Hello,
I have a use case where I create one process per available gpu along with multiple e.g. 15 processes that only run on the CPU. Here is the minimalistic working example that works in pytorch 1.7.0 but fails in 1.9.0. However, if I only use 3 or less GPUs rather than 4 while keeping the number of CPU processes the same it works on version 1.9.0 too.
Could you please guide me towards why this is happening and how it can be resolved?
Thanks!
Code:
import os
import time
import torch
torch.multiprocessing.set_sharing_strategy('file_system')
import torch.multiprocessing as mp
import torch.distributed.rpc as rpc
no_of_saver_processes = 15
world_size = torch.cuda.device_count()
def cpu_process_initialization(rank):
os.environ['MASTER_ADDR'] = 'localhost'
os.environ['MASTER_PORT'] = '9867'
rpc.init_rpc(f"{rank}",
rank=rank,
world_size = world_size + no_of_saver_processes,
backend=rpc.BackendType.TENSORPIPE,
rpc_backend_options=rpc.TensorPipeRpcBackendOptions(rpc_timeout=0,
init_method='env://')
)
print(f"Started CPU process {rank}")
print(f"Process {rank}: avaialable device {torch.cuda.current_device()}")
# Do something rather than sleeping example disk or cpu bound operations
time.sleep(30)
rpc.shutdown()
return
def cuda_process_initialization(rank):
os.environ['MASTER_ADDR'] = 'localhost'
os.environ['MASTER_PORT'] = '9867'
rpc.init_rpc(f"{rank}",
rank=rank,
world_size=world_size + no_of_saver_processes,
backend=rpc.BackendType.TENSORPIPE,
rpc_backend_options=rpc.TensorPipeRpcBackendOptions(#num_send_recv_threads=args.world_size*3,
rpc_timeout=0,
init_method='env://')
)
torch.cuda.set_device(rank)
os.environ["CUDA_VISIBLE_DEVICES"] = f"{rank}"
print(f"Started CUDA process on gpu {rank}")
# Do some cuda operations
print(f"Process {rank}: avaialable device {torch.cuda.current_device()}")
time.sleep(30)
rpc.shutdown()
return
if __name__ == "__main__":
mp.set_start_method('forkserver', force=True)

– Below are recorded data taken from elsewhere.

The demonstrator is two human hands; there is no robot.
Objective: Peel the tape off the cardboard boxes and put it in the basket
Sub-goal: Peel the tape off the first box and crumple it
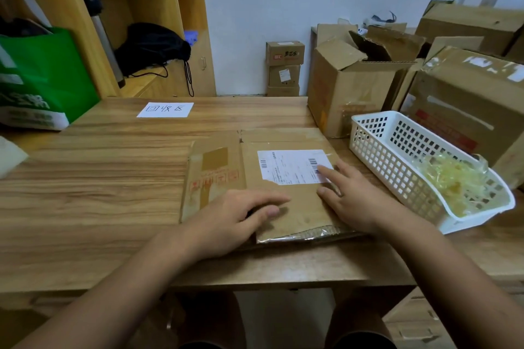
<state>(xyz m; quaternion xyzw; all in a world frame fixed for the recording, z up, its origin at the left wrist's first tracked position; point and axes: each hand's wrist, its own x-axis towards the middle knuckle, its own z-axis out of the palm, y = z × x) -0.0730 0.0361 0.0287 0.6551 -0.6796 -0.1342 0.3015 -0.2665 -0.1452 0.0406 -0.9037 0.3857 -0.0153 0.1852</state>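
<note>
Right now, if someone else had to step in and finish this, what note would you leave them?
Left hand: open, flat on the flattened brown cardboard box.
Right hand: open, forefinger at the white shipping label.
Neither hand holds tape.
White perforated plastic basket, to the right, already holds a wad of yellowish peeled tape.
Left: clear tape along this box's near edge, then the taped upright boxes behind.

Soft, even room light, fairly bright, with no hard shadows; only faint shade sits under the hands and beneath the desk edge. Glare glints off the tape on the box at right. The wide lens bows the shelf and the desk edges. Corners look smeared, and the forearms are slightly blurred.
</note>
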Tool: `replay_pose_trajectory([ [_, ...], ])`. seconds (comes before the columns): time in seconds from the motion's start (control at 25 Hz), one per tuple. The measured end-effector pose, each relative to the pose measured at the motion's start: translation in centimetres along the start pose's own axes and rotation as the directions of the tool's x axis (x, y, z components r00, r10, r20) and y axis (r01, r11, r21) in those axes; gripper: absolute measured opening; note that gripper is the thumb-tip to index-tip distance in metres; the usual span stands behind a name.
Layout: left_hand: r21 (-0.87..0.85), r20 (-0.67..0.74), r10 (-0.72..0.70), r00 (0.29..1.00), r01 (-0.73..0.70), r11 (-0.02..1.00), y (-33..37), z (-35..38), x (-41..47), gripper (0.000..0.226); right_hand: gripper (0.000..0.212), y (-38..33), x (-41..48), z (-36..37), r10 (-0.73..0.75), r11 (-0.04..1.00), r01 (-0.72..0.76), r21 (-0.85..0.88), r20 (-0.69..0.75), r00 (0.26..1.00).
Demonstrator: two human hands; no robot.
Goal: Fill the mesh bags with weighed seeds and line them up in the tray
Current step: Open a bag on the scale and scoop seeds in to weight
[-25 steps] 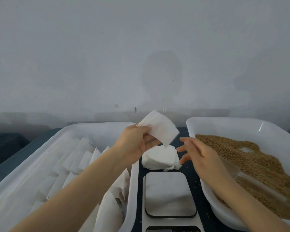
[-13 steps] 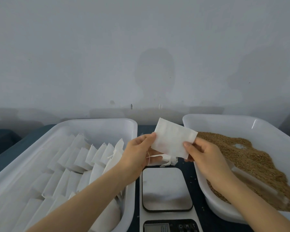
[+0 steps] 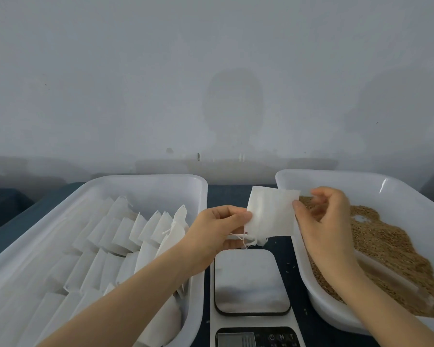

trainer_processes = mp.spawn(cuda_process_initialization,
nprocs=world_size,
join=False)
cpu_processes = []
for rank in range(world_size,world_size+no_of_saver_processes):
p = mp.Process(target=cpu_process_initialization,
args=(rank,))
p.start()
cpu_processes.append(p)
for p in cpu_processes: p.join()
trainer_processes.join()
Error:
terminate called after throwing an instance of 'std::runtime_error'
what(): In handleEventInFromLoop at tensorpipe/transport/shm/connection_impl.cc:235 "errCouldn't access ringbuffer of connection outbox: fstat: Bad file descriptor (this error originated at tensorpipe/common/shm_segment.cc:153)"
[W tensorpipe_agent.cpp:653] RPC agent for 4 encountered error when accepting incoming pipe: async error on socket: Connection reset by peer (this error originated at tensorpipe/transport/shm/connection_impl.cc:187)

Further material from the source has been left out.